I miss Thursday night dinner where he’d start to order before any of us were even remotely ready, because he knew exactly what he wanted at all his regular restaurants. I can hear him saying, “coffee, decaf, black.” I hate the thought that I won’t be able to call him up when The American President is on TV. I don’t have anyone special to make my Papa brownies for anymore. He was my biggest supporter and critic when it came to my baked goods. He loved to hear about work, and no matter how frustrating of a day I may have had, he was always proud of what I was doing. And who in the world is going to tell me that my hair looks wonderful even when it looks like shit? I’m going to miss his endless and usually repetitive stories, especially the ones he told about my grandma, Mimi. God he loved her so much. He spoke about her in such a tone and with a look of sadness and total love that you knew he missed her and thought of her every single day, even though she had been gone for almost 14 years.

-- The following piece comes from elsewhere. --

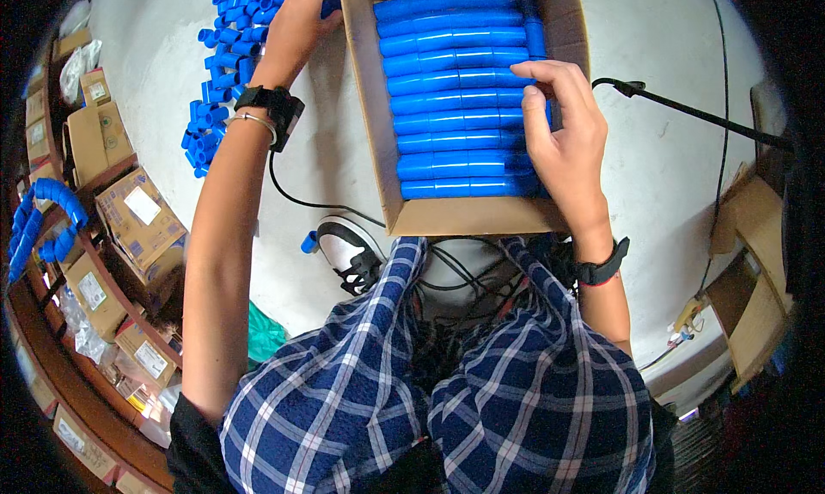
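the right hand (569, 116), fingers parted and released, hovers over blue tubes (460, 98) rowed inside a cardboard box (481, 217); the left hand (301, 19) reaches among loose blue pieces (228, 60) on the floor (662, 176), its grasp impossible to tell.

An open brown cardboard box (477, 219) holds neat rows of shiny blue plastic tubes (455, 103). Left of the box, the left hand (302, 14) is by a messy pile of short blue tubes (225, 60), and the right hand (565, 120) is over the box's right side, its thumb and finger apart.
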A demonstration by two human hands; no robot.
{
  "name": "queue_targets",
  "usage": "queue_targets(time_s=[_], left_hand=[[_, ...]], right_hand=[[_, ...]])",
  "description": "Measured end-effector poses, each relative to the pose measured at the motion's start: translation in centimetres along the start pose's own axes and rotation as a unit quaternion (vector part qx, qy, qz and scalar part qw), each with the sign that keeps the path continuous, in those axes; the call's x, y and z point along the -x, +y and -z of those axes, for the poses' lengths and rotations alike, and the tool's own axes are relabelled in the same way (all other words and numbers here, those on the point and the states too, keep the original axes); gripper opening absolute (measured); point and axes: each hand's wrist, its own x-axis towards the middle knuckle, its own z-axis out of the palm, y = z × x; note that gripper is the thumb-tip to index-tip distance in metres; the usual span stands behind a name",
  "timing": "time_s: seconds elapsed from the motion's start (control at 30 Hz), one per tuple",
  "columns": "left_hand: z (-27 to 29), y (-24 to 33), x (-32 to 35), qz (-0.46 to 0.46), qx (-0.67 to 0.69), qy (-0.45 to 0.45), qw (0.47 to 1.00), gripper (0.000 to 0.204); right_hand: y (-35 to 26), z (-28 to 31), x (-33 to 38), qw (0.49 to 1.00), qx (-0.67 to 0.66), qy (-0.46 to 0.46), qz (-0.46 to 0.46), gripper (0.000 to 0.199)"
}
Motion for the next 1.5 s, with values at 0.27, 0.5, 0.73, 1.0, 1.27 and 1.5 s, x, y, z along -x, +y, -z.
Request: queue_targets(time_s=[0.27, 0.5, 0.73, 1.0, 1.27, 1.5], left_hand=[[1.4, 2.5, 1.7, 0.031, 0.047, 0.068, 0.996, 0.038], [6.6, 14.0, 2.6, 0.014, 0.318, 0.378, 0.869, 0.030], [4.6, 24.8, 3.8, -0.039, 0.392, -0.068, 0.917, 0.034], [0.0, 25.3, 5.1, 0.142, 0.523, -0.196, 0.817, 0.037], [-1.4, 24.0, 6.4, 0.270, 0.611, -0.192, 0.719, 0.037], [-0.1, 23.2, 7.0, 0.005, 0.332, -0.152, 0.931, 0.035]], right_hand=[[-0.1, -0.2, -0.4, 0.999, 0.008, 0.022, 0.029, 0.019], [0.5, 0.8, -0.4, 0.985, -0.001, 0.168, 0.043, 0.018], [0.2, 3.4, -1.4, 1.000, 0.013, -0.002, 0.014, 0.022], [-1.2, 3.0, 0.4, 0.945, 0.176, -0.269, 0.060, 0.038], [-0.6, 2.1, 1.3, 0.921, 0.227, -0.307, 0.073, 0.022], [-0.2, 0.9, 2.6, 0.873, 0.355, -0.327, 0.078, 0.016]])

Today I was scrolling through the pictures on my phone and came across this one of a clock that Michael’s grandma has in her apartment in St. Louis. We took it because Papa had been describing this exact type of clock one day. He used to carry it in our jewelry store back in the day. We were going to share the photo with him, but it slipped my mind, and we never did. Such a stupid thing, and I shared so many other things with him, but there you go.

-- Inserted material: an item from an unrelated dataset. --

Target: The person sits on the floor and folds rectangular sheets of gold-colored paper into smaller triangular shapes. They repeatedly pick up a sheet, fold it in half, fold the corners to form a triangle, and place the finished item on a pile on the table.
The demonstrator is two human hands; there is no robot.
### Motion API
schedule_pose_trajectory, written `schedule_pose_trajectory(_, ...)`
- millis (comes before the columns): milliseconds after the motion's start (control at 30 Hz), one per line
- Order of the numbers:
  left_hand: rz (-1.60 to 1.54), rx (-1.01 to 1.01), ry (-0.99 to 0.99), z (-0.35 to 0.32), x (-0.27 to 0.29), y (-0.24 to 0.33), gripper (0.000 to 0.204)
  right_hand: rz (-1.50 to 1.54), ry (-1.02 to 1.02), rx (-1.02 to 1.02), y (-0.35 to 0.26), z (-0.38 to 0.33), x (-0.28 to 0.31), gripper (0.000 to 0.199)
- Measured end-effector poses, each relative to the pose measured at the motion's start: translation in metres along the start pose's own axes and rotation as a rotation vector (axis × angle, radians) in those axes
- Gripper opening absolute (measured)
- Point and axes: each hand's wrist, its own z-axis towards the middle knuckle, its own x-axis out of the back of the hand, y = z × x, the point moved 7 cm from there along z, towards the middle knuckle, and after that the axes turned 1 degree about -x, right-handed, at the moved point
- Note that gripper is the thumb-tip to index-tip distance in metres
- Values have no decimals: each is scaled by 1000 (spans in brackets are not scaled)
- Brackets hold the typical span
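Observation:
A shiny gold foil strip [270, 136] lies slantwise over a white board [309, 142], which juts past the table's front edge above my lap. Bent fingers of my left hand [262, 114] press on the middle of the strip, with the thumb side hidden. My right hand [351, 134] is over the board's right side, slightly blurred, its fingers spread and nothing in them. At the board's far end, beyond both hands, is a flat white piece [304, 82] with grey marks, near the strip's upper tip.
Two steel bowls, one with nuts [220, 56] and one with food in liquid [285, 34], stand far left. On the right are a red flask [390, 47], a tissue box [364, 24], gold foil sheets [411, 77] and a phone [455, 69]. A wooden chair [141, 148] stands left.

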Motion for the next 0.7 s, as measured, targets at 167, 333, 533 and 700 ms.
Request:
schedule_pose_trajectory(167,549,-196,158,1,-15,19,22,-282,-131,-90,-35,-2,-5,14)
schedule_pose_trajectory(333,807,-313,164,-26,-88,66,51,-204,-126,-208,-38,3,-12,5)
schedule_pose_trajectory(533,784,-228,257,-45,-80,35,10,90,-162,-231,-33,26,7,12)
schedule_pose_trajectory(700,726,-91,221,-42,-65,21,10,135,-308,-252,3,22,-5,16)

I really did not expect to be this sad when this day came. I think what’s been hardest for me to come to terms with is where he may or may not be right now. Papa was a hardcore atheist. He was proud of that. So I know that he probably didn’t believe in the traditional afterlife where you maybe meet up with your loved ones, etc. etc. What he did believe would happen to him when he passed on, I’m not sure. I want so much to believe that Papa’s with Mimi, that they’ve been reunited in the great beyond, but I don’t want to be unfaithful to who he was. So he’s just…gone? He just stopped breathing and that was it? That’s incredibly hard for me to wrap my brain around.

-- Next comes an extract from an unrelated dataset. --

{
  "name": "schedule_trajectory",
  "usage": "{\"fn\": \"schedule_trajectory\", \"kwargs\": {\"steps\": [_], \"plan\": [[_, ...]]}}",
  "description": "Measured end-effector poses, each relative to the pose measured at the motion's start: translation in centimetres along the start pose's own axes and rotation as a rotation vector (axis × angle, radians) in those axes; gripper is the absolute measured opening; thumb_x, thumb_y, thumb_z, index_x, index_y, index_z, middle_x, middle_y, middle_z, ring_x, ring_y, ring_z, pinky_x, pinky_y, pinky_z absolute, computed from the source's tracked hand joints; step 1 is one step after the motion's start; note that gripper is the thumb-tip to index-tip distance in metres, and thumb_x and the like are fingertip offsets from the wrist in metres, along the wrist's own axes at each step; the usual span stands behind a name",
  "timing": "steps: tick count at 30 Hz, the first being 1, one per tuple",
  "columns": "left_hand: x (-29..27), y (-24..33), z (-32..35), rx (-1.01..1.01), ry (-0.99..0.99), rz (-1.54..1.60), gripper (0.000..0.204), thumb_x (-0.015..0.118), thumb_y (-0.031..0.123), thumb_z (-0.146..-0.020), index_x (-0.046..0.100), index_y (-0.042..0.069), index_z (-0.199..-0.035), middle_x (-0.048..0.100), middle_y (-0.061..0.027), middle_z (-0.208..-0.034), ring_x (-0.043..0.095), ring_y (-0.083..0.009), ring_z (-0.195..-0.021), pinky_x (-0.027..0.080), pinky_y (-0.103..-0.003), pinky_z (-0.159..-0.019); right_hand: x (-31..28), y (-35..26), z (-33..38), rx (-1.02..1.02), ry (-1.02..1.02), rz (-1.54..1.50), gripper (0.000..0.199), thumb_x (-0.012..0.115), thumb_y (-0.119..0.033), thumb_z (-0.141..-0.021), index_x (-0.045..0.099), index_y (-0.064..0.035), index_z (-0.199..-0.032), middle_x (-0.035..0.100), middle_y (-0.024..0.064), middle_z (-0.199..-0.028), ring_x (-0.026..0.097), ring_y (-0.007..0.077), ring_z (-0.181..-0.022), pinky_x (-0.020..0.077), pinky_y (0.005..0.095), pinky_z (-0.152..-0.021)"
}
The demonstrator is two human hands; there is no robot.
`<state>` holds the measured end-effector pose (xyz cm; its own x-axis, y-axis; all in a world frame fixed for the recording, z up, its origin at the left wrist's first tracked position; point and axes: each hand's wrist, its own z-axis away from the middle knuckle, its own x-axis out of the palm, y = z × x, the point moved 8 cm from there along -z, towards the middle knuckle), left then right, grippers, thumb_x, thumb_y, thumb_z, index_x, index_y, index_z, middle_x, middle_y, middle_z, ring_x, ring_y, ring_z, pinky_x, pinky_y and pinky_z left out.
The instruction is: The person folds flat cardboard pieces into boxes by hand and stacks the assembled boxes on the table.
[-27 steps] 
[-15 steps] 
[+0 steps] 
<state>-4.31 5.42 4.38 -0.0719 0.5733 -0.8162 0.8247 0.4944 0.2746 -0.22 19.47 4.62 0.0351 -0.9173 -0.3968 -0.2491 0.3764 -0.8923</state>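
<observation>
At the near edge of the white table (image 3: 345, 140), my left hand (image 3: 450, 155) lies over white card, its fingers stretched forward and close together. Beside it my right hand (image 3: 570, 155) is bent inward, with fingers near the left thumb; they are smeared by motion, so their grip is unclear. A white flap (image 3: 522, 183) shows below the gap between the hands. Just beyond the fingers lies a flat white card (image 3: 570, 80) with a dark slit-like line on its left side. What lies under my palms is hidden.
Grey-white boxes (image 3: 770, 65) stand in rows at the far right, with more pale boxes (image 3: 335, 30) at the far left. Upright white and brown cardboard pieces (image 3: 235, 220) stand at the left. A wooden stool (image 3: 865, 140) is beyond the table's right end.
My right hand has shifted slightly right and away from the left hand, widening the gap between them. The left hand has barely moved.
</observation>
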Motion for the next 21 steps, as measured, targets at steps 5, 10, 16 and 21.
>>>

Last Christmas Papa and I were at Kids Ink, a children’s bookstore in town, picking out books for a friend. The lady in the store brought us a pile of books, including When We Were Very Young, a collection of poems by A.A. Milne. My dad read these poems to me as I grew up, especially the poem “Vespers.” I never realized the deeper family tradition with this poem until that day in the bookstore though. Papa picked it up, turned to the last page, and smiled. “My mother used to read this poem to me every night before I went to bed,” he said quietly. And then he started reading it, “Vespers.” I’ve never heard him get emotional when he talked about his mother, but right then he had tears in his eyes.

I didn’t want to talk at the funeral. I’m a terrible public speaker. Instead, I read “Vespers.”

Vespers
by A.A. Milne

Little Boy kneels at the foot of the bed,
Droops on the little hands little gold head.
Hush! Hush! Whisper who dares!
Christopher Robin is saying his prayers.

God bless Mummy. I know that’s right.
Wasn’t it fun in the bath to-night?
The cold’s so cold, and the hot’s so hot.
Oh! God bless Daddy – I quite forgot.

If I open my fingers a little bit more,
I can see Nanny’s dressing-gown on the door.
It’s a beautiful blue, but it hasn’t a hood.
Oh! God bless Nanny and make her good.

Mine has a hood, and I lie in bed,
And pull the hood right over my head,
And I shut my eyes, and I curl up small,
And nobody knows that I’m there at all.

Oh! Thank you, God, for a lovely day.
And what was the other I had to say?
I said “Bless Daddy,” so what can it be?
Oh! Now I remember it. God bless Me.

Little Boy kneels at the foot of the bed,
Droops on the little hands little gold head.
Hush! Hush! Whisper who dares!
Christopher Robin is saying his prayers.